What is required
Going down the listing below, print exactly each line from the one with "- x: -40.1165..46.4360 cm" up to and including the one with "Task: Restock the", and skip the rest.

Dataset content
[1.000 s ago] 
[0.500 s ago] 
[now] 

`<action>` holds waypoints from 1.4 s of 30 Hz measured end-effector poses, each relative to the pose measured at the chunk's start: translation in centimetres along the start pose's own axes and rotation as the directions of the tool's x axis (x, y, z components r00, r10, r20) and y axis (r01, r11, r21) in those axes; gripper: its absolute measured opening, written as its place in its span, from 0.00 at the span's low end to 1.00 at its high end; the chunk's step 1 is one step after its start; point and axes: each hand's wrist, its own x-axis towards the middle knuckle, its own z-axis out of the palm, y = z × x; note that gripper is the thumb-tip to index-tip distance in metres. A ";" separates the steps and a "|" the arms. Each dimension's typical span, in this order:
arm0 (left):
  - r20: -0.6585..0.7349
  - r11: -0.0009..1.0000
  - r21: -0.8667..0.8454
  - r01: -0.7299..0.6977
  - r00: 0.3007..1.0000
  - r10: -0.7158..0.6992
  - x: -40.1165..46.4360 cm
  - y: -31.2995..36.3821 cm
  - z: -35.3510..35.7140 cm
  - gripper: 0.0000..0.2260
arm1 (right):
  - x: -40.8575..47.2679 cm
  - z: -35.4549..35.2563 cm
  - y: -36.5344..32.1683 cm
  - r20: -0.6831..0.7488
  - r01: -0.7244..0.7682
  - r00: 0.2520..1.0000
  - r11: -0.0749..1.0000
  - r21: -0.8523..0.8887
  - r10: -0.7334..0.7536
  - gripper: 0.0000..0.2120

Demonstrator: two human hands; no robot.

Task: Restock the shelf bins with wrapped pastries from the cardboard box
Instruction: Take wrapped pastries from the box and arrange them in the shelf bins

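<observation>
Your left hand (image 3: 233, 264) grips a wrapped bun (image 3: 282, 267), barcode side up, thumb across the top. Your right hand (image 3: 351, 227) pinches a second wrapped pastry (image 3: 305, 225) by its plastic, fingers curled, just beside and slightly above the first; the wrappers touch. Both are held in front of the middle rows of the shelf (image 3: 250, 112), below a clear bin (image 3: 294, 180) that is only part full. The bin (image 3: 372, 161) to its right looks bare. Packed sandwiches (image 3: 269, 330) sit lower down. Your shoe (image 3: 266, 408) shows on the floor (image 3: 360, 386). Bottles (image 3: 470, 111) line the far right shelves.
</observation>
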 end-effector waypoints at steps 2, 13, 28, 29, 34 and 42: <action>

Task result
  - x: -40.1165..46.4360 cm
  - y: -31.2995..36.3821 cm
  - z: -35.3510..35.7140 cm
  - gripper: 0.0000..0.2260
arm1 (right):
  - x: -40.8575..47.2679 cm
  - z: -35.4549..35.2563 cm
  - y: -36.5344..32.1683 cm
  - r20: -0.6831..0.7488
  - r01: -0.7244..0.7682
  - r00: 0.2520..1.0000
  - r11: -0.0749..1.0000
  - r21: -0.8523..0.8887
  - r10: -0.7334..0.7536
  - gripper: 0.0000..0.2120

Demonstrator: two human hands; no robot.

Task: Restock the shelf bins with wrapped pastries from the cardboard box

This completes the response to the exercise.